Referring to the nitrogen-gas method, Baich said, “Oklahoma is once again asking its citizens to trust its officials as they learn on the job through a new execution procedure and method.
“How can we trust Oklahoma to get this right when the state has the recent history that reveals a culture of carelessness and mistakes?”
Nitrogen’s introduction as a potential execution method in Oklahoma isn’t a surprise. In 2015, Oklahoma legislators passed and Gov. Mary Fallin signed into law a bill that allows nitrogen hypoxia as an execution method.
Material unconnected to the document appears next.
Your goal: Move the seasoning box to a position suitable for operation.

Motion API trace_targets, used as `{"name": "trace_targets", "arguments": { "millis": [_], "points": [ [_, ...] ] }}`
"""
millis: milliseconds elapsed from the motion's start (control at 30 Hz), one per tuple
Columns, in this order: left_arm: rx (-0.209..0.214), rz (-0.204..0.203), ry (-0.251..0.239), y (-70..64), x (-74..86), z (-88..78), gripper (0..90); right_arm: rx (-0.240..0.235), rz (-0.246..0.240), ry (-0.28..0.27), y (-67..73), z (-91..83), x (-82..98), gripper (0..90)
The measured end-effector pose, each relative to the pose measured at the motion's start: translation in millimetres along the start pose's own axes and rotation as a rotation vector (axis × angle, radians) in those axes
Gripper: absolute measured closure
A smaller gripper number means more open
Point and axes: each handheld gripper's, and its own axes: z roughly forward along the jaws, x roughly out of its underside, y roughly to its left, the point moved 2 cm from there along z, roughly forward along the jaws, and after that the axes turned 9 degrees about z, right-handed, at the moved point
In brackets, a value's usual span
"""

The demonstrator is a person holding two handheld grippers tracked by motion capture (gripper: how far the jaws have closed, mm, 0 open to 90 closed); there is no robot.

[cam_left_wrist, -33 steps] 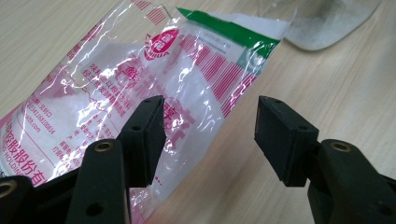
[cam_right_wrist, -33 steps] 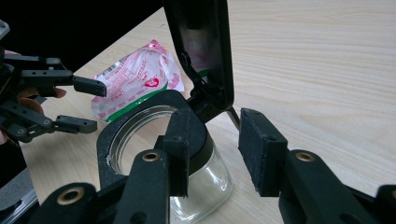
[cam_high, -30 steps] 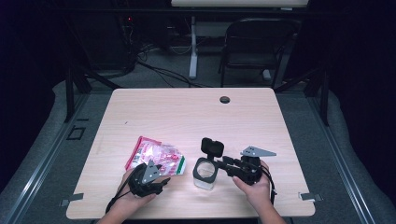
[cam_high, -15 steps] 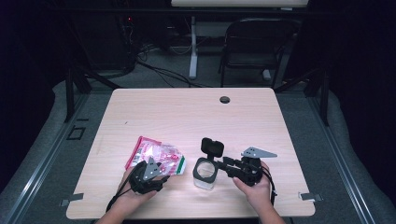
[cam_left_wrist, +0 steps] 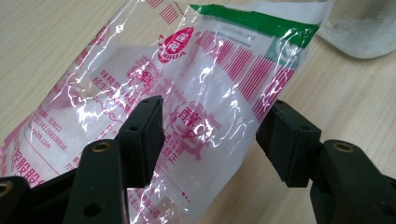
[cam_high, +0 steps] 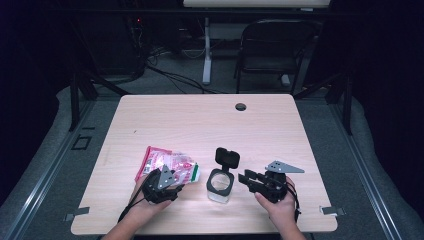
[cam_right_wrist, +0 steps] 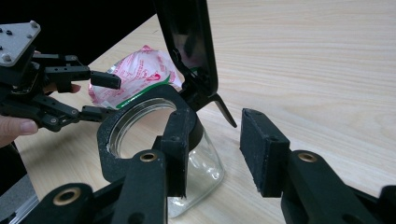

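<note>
Two things on the pale wooden table [cam_high: 200,120]: one clear plastic sachet printed in pink and green [cam_high: 172,165], and one clear glass jar with a black collar and a flipped-up black lid [cam_high: 221,181]. One small dark round hole in the tabletop [cam_high: 241,106] at the far edge, right of centre.

Contents — the sachet [cam_left_wrist: 196,88] holds white granules, seen through the film in the left gripper view. It lies flat near the left front of the table. The jar [cam_right_wrist: 154,140] stands upright just right of the sachet; its mouth is open, lid hinged back on the far side and standing nearly upright. I see nothing in the jar.

My left gripper [cam_high: 175,181] lies low over the near end of the sachet, hand wrapped round its body at the near edge. Its jaws have just been opening a little; they stand apart, the sachet under and between them, pads [cam_left_wrist: 144,135] not pressing it.

My right gripper [cam_high: 244,178] is held level just right of the jar, pointing left at it. Jaws parted — the left pad [cam_right_wrist: 180,154] sits close against the jar's black collar, the right pad off to the side, no squeeze on the glass that I can see.
</note>
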Motion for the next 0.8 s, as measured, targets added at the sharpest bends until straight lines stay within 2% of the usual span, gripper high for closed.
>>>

In assisted suicides, nitrogen hypoxia ends life by reducing the oxygen that is breathed in, sometimes with a hood or other device placed over the head.
“Nitrogen hypoxia has been studied as a means of suicide and as it relates to pilots for decades and its benefits are it’s not a complicated medical procedure, nor does it require pharmaceuticals that might be restricted in supply,” said Michael Copeland, an assistant professor of criminology at East Central University in Ada who testified at a legislative hearing about the issue in September 2014.
Unknowns remain, given that state officials only recently began developing the protocols. For example, officials don’t know what equipment will be used, although Allbaugh said that a mask for delivering the gas would be developed.
Allbaugh said he has been on a “mad hunt” for drugs but came up empty after searches took him to potential sources overseas. In the end, it’s impossible to guarantee the chain of custody needed for the drugs, he said.
It will be months before any potential execution takes place. The lawsuit that death row inmates have filed has an agreement that the state will not seek an execution date until 150 days after providing information about changes to the protocol.
The 150-day period doesn’t start until the protocol is developed, which is expected to take at least 90 days.
Mississippi has a law allowing nitrogen to be used in executions if the lethal injection method is unconstitutional or unavailable, according to the Death Penalty Information Center. Alabama legislators are considering a bill on the issue this year.